Action item -
Hunt through the lines below for the string "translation" and copy each one that has it.

==== Data supplied ====

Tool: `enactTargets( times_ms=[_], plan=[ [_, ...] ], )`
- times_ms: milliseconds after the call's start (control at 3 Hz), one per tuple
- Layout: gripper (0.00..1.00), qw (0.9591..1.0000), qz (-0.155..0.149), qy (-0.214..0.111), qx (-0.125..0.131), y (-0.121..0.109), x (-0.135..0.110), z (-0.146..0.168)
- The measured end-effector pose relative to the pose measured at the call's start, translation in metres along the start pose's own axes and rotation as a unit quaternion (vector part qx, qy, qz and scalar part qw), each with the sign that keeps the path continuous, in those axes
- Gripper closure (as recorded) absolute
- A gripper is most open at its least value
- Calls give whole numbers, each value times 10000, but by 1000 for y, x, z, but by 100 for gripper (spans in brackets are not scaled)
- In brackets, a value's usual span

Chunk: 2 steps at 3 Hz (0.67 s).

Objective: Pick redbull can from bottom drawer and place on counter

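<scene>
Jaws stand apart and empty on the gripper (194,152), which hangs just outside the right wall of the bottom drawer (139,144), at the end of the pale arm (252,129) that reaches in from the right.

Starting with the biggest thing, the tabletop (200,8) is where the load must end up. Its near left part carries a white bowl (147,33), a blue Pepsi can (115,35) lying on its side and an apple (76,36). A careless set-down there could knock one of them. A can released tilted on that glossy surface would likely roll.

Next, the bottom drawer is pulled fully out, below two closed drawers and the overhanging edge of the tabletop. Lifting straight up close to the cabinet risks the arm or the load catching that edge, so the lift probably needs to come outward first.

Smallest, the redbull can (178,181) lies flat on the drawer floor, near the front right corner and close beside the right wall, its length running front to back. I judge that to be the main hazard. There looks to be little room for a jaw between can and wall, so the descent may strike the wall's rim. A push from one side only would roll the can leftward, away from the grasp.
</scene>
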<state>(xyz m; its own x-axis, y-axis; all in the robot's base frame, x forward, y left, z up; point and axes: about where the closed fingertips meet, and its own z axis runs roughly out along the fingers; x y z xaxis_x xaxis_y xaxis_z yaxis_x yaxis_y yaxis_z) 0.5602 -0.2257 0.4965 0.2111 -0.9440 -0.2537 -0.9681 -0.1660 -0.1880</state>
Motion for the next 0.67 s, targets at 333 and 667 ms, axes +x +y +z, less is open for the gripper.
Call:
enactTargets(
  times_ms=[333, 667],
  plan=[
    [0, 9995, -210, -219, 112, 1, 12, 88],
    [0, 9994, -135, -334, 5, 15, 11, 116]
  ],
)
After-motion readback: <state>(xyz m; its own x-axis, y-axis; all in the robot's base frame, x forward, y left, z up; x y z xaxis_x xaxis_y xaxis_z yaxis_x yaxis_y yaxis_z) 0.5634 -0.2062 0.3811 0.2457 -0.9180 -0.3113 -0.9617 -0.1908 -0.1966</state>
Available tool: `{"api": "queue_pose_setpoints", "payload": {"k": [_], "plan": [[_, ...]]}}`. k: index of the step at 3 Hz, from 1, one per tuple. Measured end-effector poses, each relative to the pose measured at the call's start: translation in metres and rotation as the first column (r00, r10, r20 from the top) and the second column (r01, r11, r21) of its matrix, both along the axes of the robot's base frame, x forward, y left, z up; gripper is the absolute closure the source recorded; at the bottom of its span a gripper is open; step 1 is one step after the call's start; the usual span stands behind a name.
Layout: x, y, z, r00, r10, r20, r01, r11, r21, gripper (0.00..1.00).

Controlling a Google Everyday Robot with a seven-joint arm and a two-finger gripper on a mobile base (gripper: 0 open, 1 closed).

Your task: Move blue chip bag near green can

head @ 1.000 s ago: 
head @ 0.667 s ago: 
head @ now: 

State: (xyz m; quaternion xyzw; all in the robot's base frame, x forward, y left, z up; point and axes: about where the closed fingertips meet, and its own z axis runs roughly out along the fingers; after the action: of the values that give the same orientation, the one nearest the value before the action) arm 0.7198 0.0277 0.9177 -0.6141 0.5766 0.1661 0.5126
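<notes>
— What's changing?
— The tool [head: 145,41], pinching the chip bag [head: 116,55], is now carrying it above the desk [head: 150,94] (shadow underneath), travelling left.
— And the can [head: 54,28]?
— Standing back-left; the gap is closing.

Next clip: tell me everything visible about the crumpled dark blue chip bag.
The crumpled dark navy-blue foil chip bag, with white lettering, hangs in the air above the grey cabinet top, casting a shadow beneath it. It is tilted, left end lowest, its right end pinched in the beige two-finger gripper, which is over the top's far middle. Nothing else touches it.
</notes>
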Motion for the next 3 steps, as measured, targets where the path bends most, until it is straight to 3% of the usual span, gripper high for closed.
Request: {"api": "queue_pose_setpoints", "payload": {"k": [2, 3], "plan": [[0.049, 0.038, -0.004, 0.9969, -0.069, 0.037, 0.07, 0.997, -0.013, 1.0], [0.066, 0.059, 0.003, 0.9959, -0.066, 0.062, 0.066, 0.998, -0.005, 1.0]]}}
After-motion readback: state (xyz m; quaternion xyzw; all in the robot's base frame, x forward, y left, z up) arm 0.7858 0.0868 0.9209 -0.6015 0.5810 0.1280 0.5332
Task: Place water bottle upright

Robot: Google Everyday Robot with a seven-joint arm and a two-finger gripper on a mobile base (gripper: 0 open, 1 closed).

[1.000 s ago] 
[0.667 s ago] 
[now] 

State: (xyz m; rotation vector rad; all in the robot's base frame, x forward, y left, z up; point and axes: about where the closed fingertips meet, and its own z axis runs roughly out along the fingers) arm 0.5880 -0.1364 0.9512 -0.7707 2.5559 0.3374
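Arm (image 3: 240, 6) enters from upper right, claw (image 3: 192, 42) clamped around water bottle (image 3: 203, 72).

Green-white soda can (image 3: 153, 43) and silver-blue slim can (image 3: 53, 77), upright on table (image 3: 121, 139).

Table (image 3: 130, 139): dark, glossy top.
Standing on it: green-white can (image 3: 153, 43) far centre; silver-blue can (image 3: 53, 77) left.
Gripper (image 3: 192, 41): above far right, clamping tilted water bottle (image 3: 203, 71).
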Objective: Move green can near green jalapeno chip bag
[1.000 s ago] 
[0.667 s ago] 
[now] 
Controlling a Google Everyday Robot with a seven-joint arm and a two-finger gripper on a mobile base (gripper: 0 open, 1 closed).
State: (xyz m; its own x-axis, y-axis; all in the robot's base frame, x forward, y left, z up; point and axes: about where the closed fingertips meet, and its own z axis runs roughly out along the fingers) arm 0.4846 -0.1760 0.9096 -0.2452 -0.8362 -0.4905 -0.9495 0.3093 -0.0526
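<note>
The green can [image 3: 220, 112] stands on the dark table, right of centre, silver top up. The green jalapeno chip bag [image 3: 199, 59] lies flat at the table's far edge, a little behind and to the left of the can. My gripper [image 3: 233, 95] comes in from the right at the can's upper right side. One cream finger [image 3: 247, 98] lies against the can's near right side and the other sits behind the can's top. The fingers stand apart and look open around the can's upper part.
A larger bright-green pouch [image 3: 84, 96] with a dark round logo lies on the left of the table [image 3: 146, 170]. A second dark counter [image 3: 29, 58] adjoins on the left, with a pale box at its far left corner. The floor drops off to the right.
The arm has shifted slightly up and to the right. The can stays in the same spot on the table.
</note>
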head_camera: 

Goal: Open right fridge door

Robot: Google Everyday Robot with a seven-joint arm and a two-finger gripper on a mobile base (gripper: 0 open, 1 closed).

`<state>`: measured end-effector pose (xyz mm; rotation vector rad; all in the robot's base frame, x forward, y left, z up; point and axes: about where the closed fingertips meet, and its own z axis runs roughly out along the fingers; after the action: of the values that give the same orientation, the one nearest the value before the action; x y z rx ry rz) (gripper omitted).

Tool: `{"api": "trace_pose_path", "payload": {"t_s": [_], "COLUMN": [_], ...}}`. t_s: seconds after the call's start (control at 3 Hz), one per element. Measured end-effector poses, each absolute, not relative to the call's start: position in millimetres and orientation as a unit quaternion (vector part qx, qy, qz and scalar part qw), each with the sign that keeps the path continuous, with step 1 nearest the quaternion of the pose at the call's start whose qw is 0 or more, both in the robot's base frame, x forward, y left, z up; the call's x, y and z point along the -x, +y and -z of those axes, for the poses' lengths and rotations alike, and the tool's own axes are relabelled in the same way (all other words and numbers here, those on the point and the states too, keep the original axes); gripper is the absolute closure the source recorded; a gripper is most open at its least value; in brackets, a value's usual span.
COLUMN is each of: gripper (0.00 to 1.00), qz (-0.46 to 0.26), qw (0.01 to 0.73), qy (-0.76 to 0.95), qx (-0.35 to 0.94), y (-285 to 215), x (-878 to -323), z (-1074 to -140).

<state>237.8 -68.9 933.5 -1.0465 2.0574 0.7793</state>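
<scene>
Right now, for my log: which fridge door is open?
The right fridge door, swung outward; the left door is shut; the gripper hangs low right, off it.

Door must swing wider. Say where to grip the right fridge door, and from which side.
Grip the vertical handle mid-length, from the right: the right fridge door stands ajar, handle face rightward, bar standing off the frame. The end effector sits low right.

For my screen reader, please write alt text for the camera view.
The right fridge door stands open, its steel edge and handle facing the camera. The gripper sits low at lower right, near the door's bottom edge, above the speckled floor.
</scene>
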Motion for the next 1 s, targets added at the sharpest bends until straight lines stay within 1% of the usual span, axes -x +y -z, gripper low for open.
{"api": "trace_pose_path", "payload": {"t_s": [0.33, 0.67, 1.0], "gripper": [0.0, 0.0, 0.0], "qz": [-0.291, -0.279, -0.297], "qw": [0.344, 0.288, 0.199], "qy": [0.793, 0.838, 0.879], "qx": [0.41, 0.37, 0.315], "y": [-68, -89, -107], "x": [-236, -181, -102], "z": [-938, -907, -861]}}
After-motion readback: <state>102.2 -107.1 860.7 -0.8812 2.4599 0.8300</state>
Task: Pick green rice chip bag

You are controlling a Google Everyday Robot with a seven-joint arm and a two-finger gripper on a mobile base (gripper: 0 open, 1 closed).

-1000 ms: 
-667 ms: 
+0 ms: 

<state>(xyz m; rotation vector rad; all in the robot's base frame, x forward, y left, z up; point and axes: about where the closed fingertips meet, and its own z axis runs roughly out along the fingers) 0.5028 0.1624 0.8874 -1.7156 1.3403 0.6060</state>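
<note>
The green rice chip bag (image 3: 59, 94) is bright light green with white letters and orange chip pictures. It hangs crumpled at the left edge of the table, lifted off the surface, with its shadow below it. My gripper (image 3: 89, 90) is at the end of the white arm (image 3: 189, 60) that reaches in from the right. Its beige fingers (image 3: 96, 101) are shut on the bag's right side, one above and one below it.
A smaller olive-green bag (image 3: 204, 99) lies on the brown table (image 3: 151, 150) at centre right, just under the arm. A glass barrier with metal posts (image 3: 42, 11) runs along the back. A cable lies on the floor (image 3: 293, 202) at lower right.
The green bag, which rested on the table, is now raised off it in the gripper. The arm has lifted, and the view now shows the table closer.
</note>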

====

Your solution -
- The measured end-effector pose relative to the pose measured at the call's start, translation in metres along the start pose's own axes and rotation as a unit quaternion (vector part qx, qy, qz and scalar part qw), each with the sign that keeps the path continuous, in those axes
Available tool: `{"api": "queue_pose_setpoints", "payload": {"k": [_], "plan": [[_, ...]]}}`. k: index of the step at 3 Hz, from 1, one per tuple. Measured end-effector poses, each relative to the pose measured at the call's start: translation in metres and rotation as the first column (r00, r10, r20 from the top) and the second column (r01, r11, r21) of its matrix, both along the axes of the robot's base frame, x forward, y left, z up; gripper is the absolute closure the source recorded; at the bottom of its span a gripper is open; step 1 is one step after the call's start; the usual span stands behind a name.

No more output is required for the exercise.